Let us see briefly about lysimeter which is used to measure evapotanspiration.

Potential evapotranspiration (PET) is the amount of water that could be evaporated and transpired if there was sufficient water available. This demand incorporates the energy available for evaporation and the ability of the lower atmosphere to transport evaporated moisture away from the land surface. PET is higher in the summer, on less cloudy days, and closer to the equator, because of the higher levels of solar radiation that provides the energy for evaporation. PET is also higher on windy days because the evaporated moisture can be quickly moved from the ground of plants, allowing more evaporation to fill its place.

PET is expressed in terms of a depth of water, and can be graphed during the year (see figure). There is usually a pronounced peak in summer, which results from higher temperatures.

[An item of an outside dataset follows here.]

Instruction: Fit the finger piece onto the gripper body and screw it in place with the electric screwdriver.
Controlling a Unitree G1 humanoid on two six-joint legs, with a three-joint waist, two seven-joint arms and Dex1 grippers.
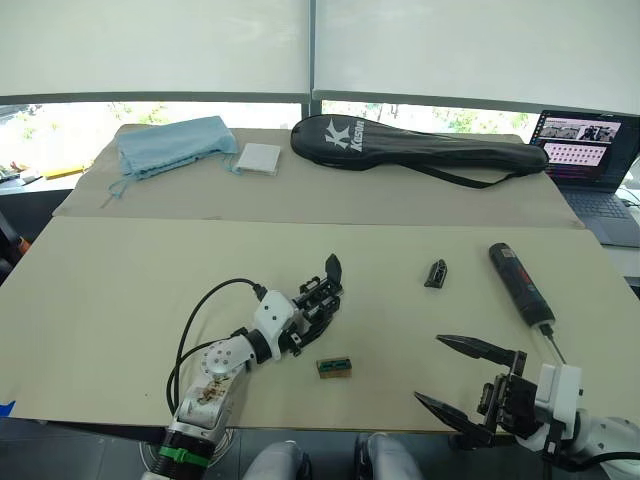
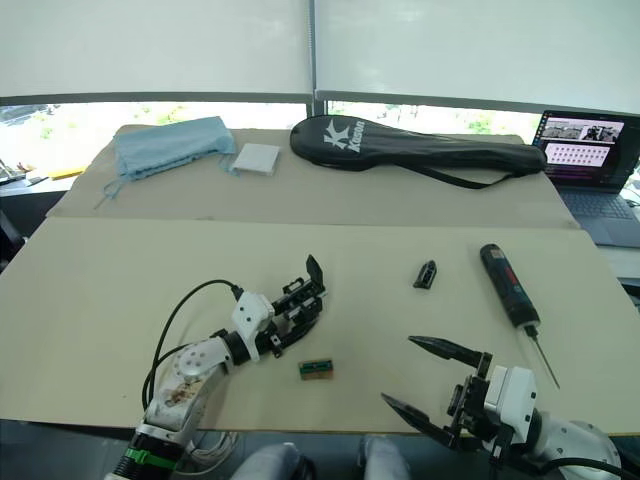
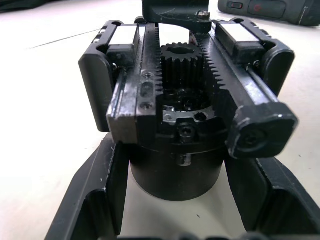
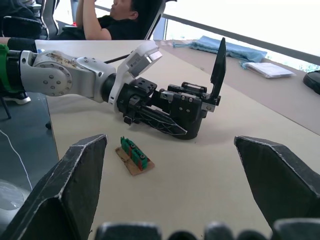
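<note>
My left gripper (image 1: pixel 312 305) is shut on the gripper body (image 1: pixel 320 295), a chunky black mechanism with a round base, held low over the table left of centre. One black pointed finger (image 4: pixel 218 60) stands up from it. In the left wrist view my fingers (image 3: pixel 100 190) flank the round base below the toothed racks of the gripper body (image 3: pixel 175 100). The finger piece (image 1: pixel 435 273) lies loose on the table to the right. Further right lies the electric screwdriver (image 1: pixel 520 285), its bit pointing toward me. My right gripper (image 1: pixel 430 370) stands open and empty near the front edge, below the screwdriver.
A small green-and-tan box (image 1: pixel 334 367) lies just in front of the gripper body. On the rear table are a black racket bag (image 1: pixel 420 148), a blue cloth (image 1: pixel 175 145), a white pad (image 1: pixel 258 158) and a laptop (image 1: pixel 590 160). A seated person (image 4: pixel 115 20) is beyond the table.
</note>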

Potential evapotranspiration is usually measured indirectly, from other climatic factors, but also depends on the surface type, such free water (for lakes and oceans), the soil type for bare soil, and the vegetation. Often a value for the potential evapotranspiration is calculated at a nearby climate station on a reference surface, conventionally short grass. This value is called the reference evapotranspiration, and can be converted to a potential evapotranspiration by multiplying with a surface coefficient. In agriculture, this is called a crop coefficient. The difference between potential evapotranspiration and precipitation is used in irrigation scheduling.

TRASPIRATION

Transpiration is the evaporation of water from the aerial parts of plants, especially leaves but also stems, flowers and roots. Leaf transpiration occurs through stomata, and can be thought of as a necessary "cost" associated with the opening of stomata to allow the diffusion of carbon dioxide gas from the air for photosynthesis. Transpiration also cools plants and enables mass flow of mineral nutrients from roots to shoots. Mass flow is caused by the decrease in hydrostatic (water) pressure in the upper parts of the plants due to the diffusion of water out of stomata into the atmosphere. Water is absorbed at the roots by osmosis, and any dissolved mineral nutrients travel with it through the xylem.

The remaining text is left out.